[Start of section]
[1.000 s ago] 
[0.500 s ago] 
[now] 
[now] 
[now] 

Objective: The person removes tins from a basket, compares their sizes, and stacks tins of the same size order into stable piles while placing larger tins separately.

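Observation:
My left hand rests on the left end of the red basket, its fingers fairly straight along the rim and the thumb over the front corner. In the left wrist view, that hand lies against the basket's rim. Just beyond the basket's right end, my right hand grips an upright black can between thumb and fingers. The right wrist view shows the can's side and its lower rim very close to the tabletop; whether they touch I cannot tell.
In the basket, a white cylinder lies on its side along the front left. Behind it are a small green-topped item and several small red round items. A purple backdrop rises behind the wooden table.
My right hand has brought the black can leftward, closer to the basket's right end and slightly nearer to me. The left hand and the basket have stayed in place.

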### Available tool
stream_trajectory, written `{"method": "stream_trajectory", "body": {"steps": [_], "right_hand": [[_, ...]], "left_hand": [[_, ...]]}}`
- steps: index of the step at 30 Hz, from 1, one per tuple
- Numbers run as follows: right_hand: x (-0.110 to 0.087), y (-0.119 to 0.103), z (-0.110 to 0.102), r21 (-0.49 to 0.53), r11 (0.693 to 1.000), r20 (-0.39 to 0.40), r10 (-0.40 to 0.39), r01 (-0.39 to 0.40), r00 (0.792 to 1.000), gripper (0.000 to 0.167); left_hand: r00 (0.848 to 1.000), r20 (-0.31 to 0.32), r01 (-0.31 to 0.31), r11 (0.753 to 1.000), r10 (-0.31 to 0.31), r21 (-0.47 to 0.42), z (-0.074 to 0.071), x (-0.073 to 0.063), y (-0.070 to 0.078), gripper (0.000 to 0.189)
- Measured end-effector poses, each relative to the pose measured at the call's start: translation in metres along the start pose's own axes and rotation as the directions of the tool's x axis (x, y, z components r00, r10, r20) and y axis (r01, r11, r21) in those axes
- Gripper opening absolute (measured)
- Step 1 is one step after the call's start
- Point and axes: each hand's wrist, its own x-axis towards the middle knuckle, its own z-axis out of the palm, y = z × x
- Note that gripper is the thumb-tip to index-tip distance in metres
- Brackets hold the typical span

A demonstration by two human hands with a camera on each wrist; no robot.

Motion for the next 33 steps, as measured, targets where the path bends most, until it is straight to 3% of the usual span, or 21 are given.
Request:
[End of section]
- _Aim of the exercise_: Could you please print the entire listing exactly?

- _Output for this exercise_:
[1.000 s ago] 
[0.500 s ago] 
[now] 
[now] 
[now] 

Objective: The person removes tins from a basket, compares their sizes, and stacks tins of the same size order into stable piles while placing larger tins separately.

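Observation:
My left hand rests on the left end of the red basket, its fingers fairly straight along the rim and the thumb over the front corner. In the left wrist view, that hand lies against the basket's rim. Just beyond the basket's right end, my right hand grips an upright black can between thumb and fingers. The right wrist view shows the can's side and its lower rim very close to the tabletop; whether they touch I cannot tell.
In the basket, a white cylinder lies on its side along the front left. Behind it are a small green-topped item and several small red round items. A purple backdrop rises behind the wooden table.
My right hand has brought the black can leftward, closer to the basket's right end and slightly nearer to me. The left hand and the basket have stayed in place.
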
### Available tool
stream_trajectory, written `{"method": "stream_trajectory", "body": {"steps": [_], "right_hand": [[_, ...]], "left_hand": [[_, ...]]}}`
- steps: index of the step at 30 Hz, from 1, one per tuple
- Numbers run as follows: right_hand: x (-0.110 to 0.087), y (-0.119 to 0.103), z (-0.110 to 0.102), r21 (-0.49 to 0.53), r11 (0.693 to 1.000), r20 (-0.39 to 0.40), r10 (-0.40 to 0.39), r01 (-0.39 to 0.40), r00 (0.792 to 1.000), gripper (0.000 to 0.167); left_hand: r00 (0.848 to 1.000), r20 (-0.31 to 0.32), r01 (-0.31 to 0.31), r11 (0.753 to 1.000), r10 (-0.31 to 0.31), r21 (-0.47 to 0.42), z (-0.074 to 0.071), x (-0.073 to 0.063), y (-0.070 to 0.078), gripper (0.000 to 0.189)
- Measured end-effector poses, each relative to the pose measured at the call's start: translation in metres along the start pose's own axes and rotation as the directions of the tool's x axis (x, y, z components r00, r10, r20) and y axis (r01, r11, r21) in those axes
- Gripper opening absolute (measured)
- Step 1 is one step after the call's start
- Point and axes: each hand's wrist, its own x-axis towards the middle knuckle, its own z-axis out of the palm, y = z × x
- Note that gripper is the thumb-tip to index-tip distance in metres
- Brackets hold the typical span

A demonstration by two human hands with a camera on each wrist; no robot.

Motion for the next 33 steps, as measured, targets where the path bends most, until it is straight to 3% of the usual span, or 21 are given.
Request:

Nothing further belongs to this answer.